PROJECT SUMMARY/ABSTRACT
Electrocardiographic QT interval, an index of ventricular repolarization, is a clinically relevant heritable
quantitative trait associated with risk for cardiac arrhythmias and sudden cardiac death (SCD). Genetic studies
in subjects with rare Mendelian long- and short-QT syndromes have identified rare, severe coding mutations in
~20 genes encoding voltage-gated ion channels, transporters and associated proteins that regulate cardiac action
potential duration (APD) or excitation-contraction (EC) coupling. Prevalence of coding polymorphisms in these
genes affecting population repolarization variability is extremely low. In contrast, genome-wide association
studies (GWAS) of QT interval in the general population have identified common, noncoding variants at nearly
three dozen loci, collectively explaining ~20% of the additive variance.

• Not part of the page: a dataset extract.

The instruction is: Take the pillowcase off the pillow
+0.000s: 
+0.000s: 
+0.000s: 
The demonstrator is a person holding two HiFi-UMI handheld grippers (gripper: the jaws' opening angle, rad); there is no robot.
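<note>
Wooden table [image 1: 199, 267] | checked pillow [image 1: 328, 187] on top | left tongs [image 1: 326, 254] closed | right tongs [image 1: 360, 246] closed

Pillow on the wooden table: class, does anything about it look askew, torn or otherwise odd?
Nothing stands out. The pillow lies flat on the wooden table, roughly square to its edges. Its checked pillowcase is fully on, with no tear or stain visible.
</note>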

Nearly half of these GWAS loci harbor
genes known to regulate cardiac APD or EC coupling, thus serving as the likely causal genes. Nonetheless, the
identities of the actual causal genes and molecular mechanisms underlying associations with the common and,
largely noncoding variants at these loci, remain unknown. Moreover, a large fraction (~80%) of the additive
variance remains unidentified. Leveraging information on known genes, in the proposed studies we will address
these gaps in our knowledge based on the hypotheses that a) multiple common variants that impact the activities
of several cis-regulatory elements (CREs) underlie a GWAS signal by collectively influencing the expression of a
target gene, and b) genes underlying specific or similar diseases/traits are often functionally related, and that
functionally related genes often belong to gene regulatory networks (GRNs), members of which are co-regulated.

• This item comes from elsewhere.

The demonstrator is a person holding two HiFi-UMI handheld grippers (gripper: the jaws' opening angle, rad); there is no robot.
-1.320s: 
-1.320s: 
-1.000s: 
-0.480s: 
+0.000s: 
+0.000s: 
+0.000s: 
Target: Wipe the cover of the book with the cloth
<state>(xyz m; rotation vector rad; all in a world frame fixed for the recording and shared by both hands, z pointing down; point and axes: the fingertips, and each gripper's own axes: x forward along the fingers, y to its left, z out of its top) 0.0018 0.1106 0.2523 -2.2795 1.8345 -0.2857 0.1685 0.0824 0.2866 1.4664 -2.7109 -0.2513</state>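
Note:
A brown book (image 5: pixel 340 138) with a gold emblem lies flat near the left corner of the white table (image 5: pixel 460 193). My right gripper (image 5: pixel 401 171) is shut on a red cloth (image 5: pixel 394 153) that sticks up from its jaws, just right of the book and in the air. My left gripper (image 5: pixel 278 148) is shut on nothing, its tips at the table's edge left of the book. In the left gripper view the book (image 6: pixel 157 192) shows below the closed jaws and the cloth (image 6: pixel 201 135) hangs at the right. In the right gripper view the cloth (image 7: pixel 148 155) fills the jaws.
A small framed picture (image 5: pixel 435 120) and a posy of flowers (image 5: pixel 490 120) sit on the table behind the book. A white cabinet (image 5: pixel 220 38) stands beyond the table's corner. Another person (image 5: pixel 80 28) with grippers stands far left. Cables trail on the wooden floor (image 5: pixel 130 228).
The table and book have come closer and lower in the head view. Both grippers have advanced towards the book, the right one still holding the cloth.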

We aim to functionally characterize selected QT interval GWAS loci with a priori evidence for likely causal genes
as well as extend gene discovery by assessing the impacts of perturbing the expression of known QT interval
genes on their GRNs. Our specific aims are: (1) identification of functional CRE variants at selected QT interval
GWAS loci by evaluating all trait-associated common variants overlapping cardiac open chromatin regions in
high-throughput reporter assays in mouse cardiomyocyte HL1 cells; and to link CREs and their variants to
putative target genes based on expression quantitative trait locus and chromatin contact analyses in human adult
left ventricle tissue and induced pluripotent stem cells-derived cardiomyocytes (hiPSC-CMs); and (2) performing
CRISPR activation/interference-based expression perturbations of selected QT interval genes in neonatal rat
ventricular myocytes (NRVMs), and assessing transcriptome-wide effects to identify candidate co-regulated gene
sets; evaluating the co-regulated gene sets for enrichment in sub-threshold GWAS loci; overlapping co-regulated
genes with QT GWAS loci to identify likely causal genes; and assessing the impact of perturbing expression of
newly identified genes on cellular electrophysiology in NRVMs and hiPSC-CMs. Together, the proposed studies
are expected to lead to a better understanding of the molecular mechanisms underlying QT interval variation
and SCD risk, and serve as a model for functional characterization of GWAS loci of complex diseases and traits.